-- PROVIDED DATA follows --

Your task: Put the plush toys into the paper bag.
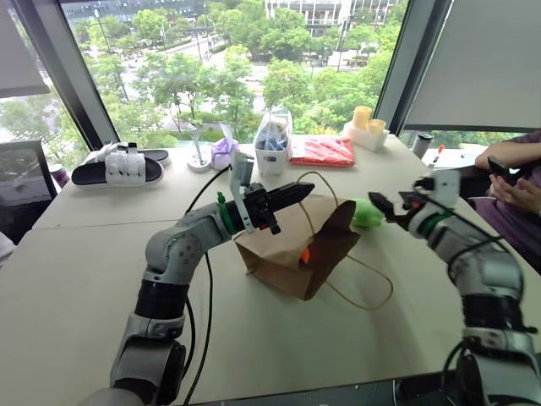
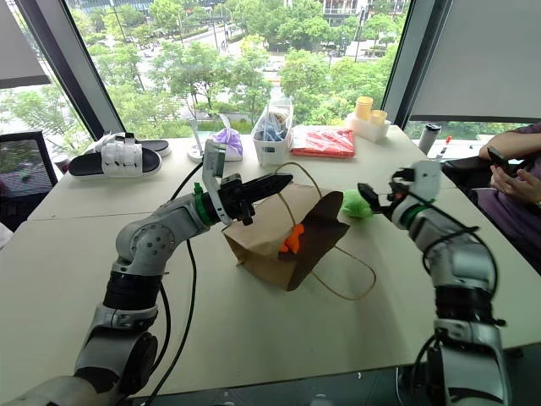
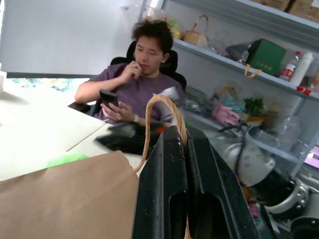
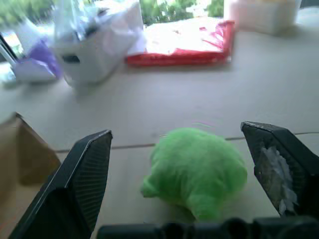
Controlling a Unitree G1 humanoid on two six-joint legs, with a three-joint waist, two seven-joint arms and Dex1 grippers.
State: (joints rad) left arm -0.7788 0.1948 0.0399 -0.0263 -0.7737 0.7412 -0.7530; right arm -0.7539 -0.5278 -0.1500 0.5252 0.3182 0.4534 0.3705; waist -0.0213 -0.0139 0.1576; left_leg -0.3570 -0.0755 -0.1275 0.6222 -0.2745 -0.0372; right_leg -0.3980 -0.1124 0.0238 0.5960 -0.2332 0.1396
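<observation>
Two grippers are seen above a pale table [image 1: 76, 279]: the left gripper [image 1: 306, 189], pressed together on one twine handle [image 3: 158, 102], at frame centre; the right gripper [image 4: 184, 164], spread wide, at right. One paper bag [image 1: 279, 254] lies centrally, one orange plush toy [image 2: 292, 238] showing in its mouth. One green plush toy [image 4: 195, 170] rests beside the bag, between the spread fingers. Windows and trees fill the upper frame; one seated person [image 3: 134, 84] is seen at right.
</observation>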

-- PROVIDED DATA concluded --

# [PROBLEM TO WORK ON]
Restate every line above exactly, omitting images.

# [OUTPUT]
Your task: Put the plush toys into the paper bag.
Controlling a Unitree G1 humanoid on two six-joint legs, with a three-joint waist, two seven-joint arms and Dex1 grippers.
State: (joints rad) left arm -0.7788 0.1948 0.0399 -0.0263 -0.7737 0.7412 -0.7530; right arm -0.7539 -0.5278 -0.1500 0.5252 0.3182 0.4534 0.3705; waist -0.0213 -0.0139 0.1576; left_leg -0.3570 -0.0755 -0.1275 0.6222 -0.2745 -0.0372; right_leg -0.3980 -0.1124 0.0238 0.5960 -0.2332 0.1396
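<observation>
Two grippers are seen above a pale table [image 1: 76, 279]: the left gripper [image 1: 306, 189], pressed together on one twine handle [image 3: 158, 102], at frame centre; the right gripper [image 4: 184, 164], spread wide, at right. One paper bag [image 1: 279, 254] lies centrally, one orange plush toy [image 2: 292, 238] showing in its mouth. One green plush toy [image 4: 195, 170] rests beside the bag, between the spread fingers. Windows and trees fill the upper frame; one seated person [image 3: 134, 84] is seen at right.
</observation>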

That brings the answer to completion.